- [TRY IT]:
The line that holds "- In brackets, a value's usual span" marks the start. Return it and each following line through the end of the data, unchanged.

____

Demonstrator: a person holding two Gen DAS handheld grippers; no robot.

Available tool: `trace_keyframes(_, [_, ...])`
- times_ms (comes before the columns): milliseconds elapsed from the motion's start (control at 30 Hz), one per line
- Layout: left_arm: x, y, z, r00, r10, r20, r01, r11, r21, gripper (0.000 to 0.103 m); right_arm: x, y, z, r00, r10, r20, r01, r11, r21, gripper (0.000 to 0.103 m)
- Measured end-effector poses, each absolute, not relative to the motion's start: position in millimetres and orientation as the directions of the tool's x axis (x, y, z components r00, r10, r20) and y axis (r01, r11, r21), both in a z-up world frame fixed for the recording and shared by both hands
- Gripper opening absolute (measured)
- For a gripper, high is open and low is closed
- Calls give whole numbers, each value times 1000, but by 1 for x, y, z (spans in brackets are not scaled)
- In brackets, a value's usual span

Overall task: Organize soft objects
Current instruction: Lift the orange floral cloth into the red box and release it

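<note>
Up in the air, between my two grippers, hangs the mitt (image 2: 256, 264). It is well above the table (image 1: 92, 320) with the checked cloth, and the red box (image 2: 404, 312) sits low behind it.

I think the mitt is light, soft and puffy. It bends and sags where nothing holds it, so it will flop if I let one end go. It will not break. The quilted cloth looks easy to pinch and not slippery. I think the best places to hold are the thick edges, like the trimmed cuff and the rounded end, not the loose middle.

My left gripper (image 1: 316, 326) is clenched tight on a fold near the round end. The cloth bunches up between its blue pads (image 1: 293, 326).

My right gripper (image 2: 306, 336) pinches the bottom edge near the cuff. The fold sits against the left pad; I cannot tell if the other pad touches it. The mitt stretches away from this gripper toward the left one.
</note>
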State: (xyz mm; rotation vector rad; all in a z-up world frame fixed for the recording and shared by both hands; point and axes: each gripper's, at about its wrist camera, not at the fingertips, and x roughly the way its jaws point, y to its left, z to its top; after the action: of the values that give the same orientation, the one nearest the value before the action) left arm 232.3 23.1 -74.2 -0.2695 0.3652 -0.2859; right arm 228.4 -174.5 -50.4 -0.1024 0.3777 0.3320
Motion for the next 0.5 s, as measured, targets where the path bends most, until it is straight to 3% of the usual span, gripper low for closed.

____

- [REPLY]:
- In brackets, a value's usual span

Overall task: Organize soft objects
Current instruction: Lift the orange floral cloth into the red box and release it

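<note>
Up in the air, between my two grippers, hangs the mitt (image 2: 256, 264). It is well above the table (image 1: 92, 320) with the checked cloth, and the red box (image 2: 404, 312) sits low behind it.

I think the mitt is light, soft and puffy. It bends and sags where nothing holds it, so it will flop if I let one end go. It will not break. The quilted cloth looks easy to pinch and not slippery. I think the best places to hold are the thick edges, like the trimmed cuff and the rounded end, not the loose middle.

My left gripper (image 1: 316, 326) is clenched tight on a fold near the round end. The cloth bunches up between its blue pads (image 1: 293, 326).

My right gripper (image 2: 306, 336) pinches the bottom edge near the cuff. The fold sits against the left pad; I cannot tell if the other pad touches it. The mitt stretches away from this gripper toward the left one.
</note>
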State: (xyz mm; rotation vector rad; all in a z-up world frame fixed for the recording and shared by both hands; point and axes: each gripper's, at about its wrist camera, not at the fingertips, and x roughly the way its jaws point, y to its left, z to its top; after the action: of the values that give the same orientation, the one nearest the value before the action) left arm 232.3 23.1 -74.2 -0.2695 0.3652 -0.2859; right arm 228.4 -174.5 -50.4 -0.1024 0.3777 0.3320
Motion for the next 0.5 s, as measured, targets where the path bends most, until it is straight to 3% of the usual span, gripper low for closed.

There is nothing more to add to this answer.